Burnout is a crisis for young physicians—and their spouses
American Medical Association
The AMA promotes the art and science of medicine and the betterment of public health.
AMA survey of 200-plus health systems across U.S. shows which residents are at greatest risk of burnout—and when.
By: Len Strazewski, Contributing News Writer
Physician burnout is a crisis in medicine and a serious problem for individual doctors, but it can hurt more than the professionals who have followed their dream of practicing medicine. Research shows that spouses and other family members of physicians with burnout can also pay a price in their physical and mental health.
Researchers from the Fielding Graduate University in Santa Barbara, California, polled 203 physician spouses in 2021, asking whether the burnout symptoms for their doctor spouses splashed back on them and other family members. The research was conducted by Sarah Adamson Grimmer, PhD and Kristine M. Jacquin, PhD, and published in the journal Mental Health Science .
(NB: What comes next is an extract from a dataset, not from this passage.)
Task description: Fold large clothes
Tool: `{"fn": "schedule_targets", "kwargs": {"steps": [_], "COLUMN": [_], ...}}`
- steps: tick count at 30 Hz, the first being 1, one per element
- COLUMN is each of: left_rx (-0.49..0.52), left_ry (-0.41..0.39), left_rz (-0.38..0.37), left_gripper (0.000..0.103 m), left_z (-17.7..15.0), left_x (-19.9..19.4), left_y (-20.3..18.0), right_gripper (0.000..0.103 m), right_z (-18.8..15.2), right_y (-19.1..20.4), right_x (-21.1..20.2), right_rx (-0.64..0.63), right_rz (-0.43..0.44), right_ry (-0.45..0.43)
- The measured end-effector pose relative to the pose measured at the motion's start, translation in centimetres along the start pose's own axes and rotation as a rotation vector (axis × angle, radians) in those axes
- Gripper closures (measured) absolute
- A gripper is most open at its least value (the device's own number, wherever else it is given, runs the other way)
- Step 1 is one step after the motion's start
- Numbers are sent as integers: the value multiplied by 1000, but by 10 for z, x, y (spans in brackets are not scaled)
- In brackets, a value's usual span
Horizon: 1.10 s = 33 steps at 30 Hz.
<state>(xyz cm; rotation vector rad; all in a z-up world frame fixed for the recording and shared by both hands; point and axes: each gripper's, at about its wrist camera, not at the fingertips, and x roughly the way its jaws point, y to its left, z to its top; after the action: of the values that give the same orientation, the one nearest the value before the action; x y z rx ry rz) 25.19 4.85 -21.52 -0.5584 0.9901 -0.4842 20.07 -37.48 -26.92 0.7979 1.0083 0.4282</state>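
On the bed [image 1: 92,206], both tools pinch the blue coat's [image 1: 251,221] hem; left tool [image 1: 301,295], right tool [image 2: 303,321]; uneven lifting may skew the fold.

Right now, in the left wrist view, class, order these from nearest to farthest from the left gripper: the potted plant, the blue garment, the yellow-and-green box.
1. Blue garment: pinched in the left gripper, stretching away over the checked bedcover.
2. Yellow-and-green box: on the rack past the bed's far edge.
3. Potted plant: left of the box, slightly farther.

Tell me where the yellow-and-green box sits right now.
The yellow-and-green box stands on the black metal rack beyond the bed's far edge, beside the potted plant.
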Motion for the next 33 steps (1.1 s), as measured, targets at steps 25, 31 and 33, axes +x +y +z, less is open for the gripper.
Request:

Participants were asked to complete a biographical questionnaire to gather information such as their age, cultural background, gender identity, marital status, family structure, living arrangement, mental health history, education, employment status, support system, and financial situation.
Nearly 85% of the respondents were women, and 58% were 25–34 years old. One-third of the respondents were in the 35–44-year-old age group, and nearly all (98%) of the respondents were married, engaged or in a long-term domestic partnership with a physician.
Researchers found that one-third of respondents reported that their physician partner was “emotionally exhausted.” They also asked the physician partners to identify psychological issues related to burnout, such as anxiety, depression, and secondary traumatic stress that they identified in their spouses. They found that the psychological distress that spouses reported were not due to several expected, measurable attributes such as agreeableness, resilience, or demographic characteristics.
Rather, the research indicates that while physician spouses don’t exactly mirror the symptoms of their spouses, they do experience secondary psychological distress when they believe their physician partner is experiencing burnout. In that respect, burnout clearly affects their relationships.
The key dynamic was that the more burned out that spouses perceived their physician partner to be, the more anxiety, depression and secondary trauma that they then experienced.
Physician husband spurs research
The relationship between burnout and psychological distress did not depend on the presence of “compassion fatigue,” a measure of response to their partners’ conditions, suggesting that even when spouses were exhausted—physically and emotionally—from supporting their physician partner, there was no change in how the spouse experienced the psychological effects of burnout.
“Reasons for experiencing mental health problems are individual‐specific and depend on a wide variety of factors,” the study says.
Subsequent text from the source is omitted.